By the end of the 1990s, Albertan employers had gotten pretty used to a steady supply of young, skilled workers fleeing this province for the fertile job market and low taxes of Alberta. By 2001, fully 1/3 of those leaving BC for Alberta were just 15 to 29 years of age – forced out of their home province by the fear of not being to build a future for themselves and their families.
If you’ve spoken to parents of those who left in those dark days about the pain of not being to help their grandchildren grow up, you know that the loss of BCers to other provinces is much more than simply a huge economic problem. By the end of the 1990s, growing numbers of families were separated. And those parents were pretty sure that once their children left our province, they might very well never return, especially if they put down roots and began having children in other places.
As we all well know, it is tough enough to build a village to raise a child without the added challenge posed when grandparents and other family support systems live 1500 kilometres away.
By losing young people just starting out in their careers, as well as those in their peak earning years, BC was exporting its future at a rapidly increasing rate during the 1990s.
From 1996 to 2001, we pushed away over 175,000 people with our high taxes, mis-informed economic policies and crippling regulation for small business – businesses that today have the highest optimism in the country.
That optimism is sure reflected in the net migration numbers now. The most recent BC Stats report shows the net inter-provincial migration rate is back up out of the negative numbers – in fact, it is now the highest since 1996.

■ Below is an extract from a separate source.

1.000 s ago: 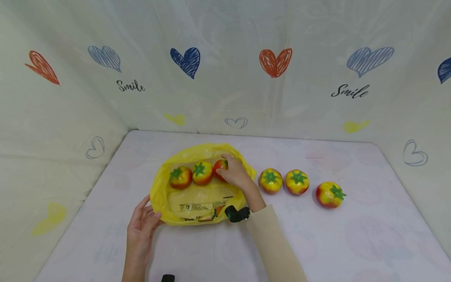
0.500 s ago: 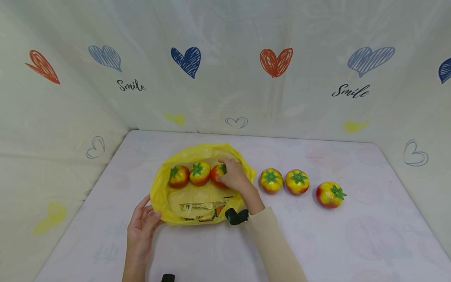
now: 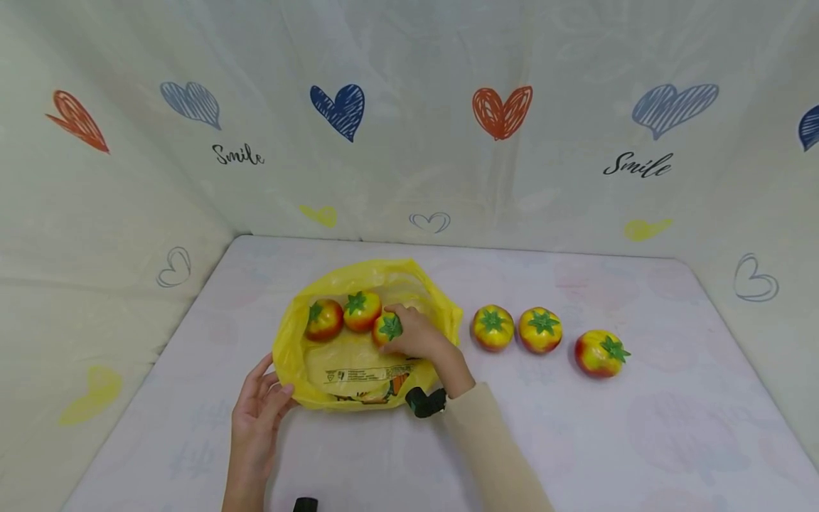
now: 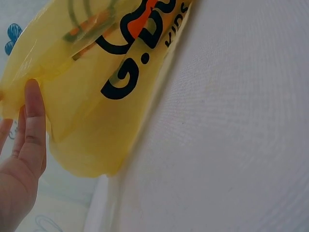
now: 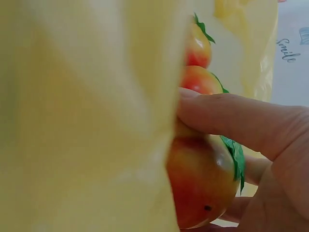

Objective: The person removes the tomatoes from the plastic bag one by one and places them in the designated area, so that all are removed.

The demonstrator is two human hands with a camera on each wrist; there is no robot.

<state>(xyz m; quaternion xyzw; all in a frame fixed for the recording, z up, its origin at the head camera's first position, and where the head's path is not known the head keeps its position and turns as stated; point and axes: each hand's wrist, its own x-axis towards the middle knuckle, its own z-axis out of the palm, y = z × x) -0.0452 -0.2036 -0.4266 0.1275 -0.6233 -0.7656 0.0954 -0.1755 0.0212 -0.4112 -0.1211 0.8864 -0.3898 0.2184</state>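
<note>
A yellow plastic bag [image 3: 377, 395] lies on the table with its mouth spread wide. Inside it, two toy tomatoes, the left one [image 3: 324, 319] and the middle one [image 3: 362, 313], sit side by side. My right hand [image 3: 419, 334] reaches into the bag and grips a third toy tomato [image 3: 387, 329], fingers and thumb about its sides; the right wrist view shows this tomato [image 5: 205, 181] under the thumb, partly hidden by the bag wall [image 5: 87, 116]. My left hand [image 3: 259, 412] touches the bag's near left side with fairly straight fingers, also seen against the bag in the left wrist view.
Three more toy tomatoes stand right of the bag: one [image 3: 493, 328] close by, another [image 3: 540, 330] beside it, and a third [image 3: 600, 353] farther right, tilted. The white table [image 3: 640, 441] meets a patterned cloth [image 3: 409, 163] at the back. A black object [image 3: 306, 504] shows at the bottom edge.
My right hand has moved left and nearer with its tomato inside the bag. The middle tomato has shifted slightly left and away; the left one also moved a little. My left hand stays put.
</note>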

Surprising to many, perhaps, are the stats showing that the low taxes and the growing economy here at home have even provided a net gain of migrants from that economic Mecca - Alberta.
Everyone who reads a newspaper or watches the news knows that our economy has finally turned around. But it is by speaking to families around BC that one realizes that something fundamental has shifted.
Parents no longer fear that their children will leave the province to find work elsewhere, and only return for Christmas holidays and summer road trips.
Some of our young people who already left might come back home, and build their futures right here.
And, most importantly, these changes mean that those lonely grandparents may finally get to be a real and important influence in the lives of their beautiful grandchildren.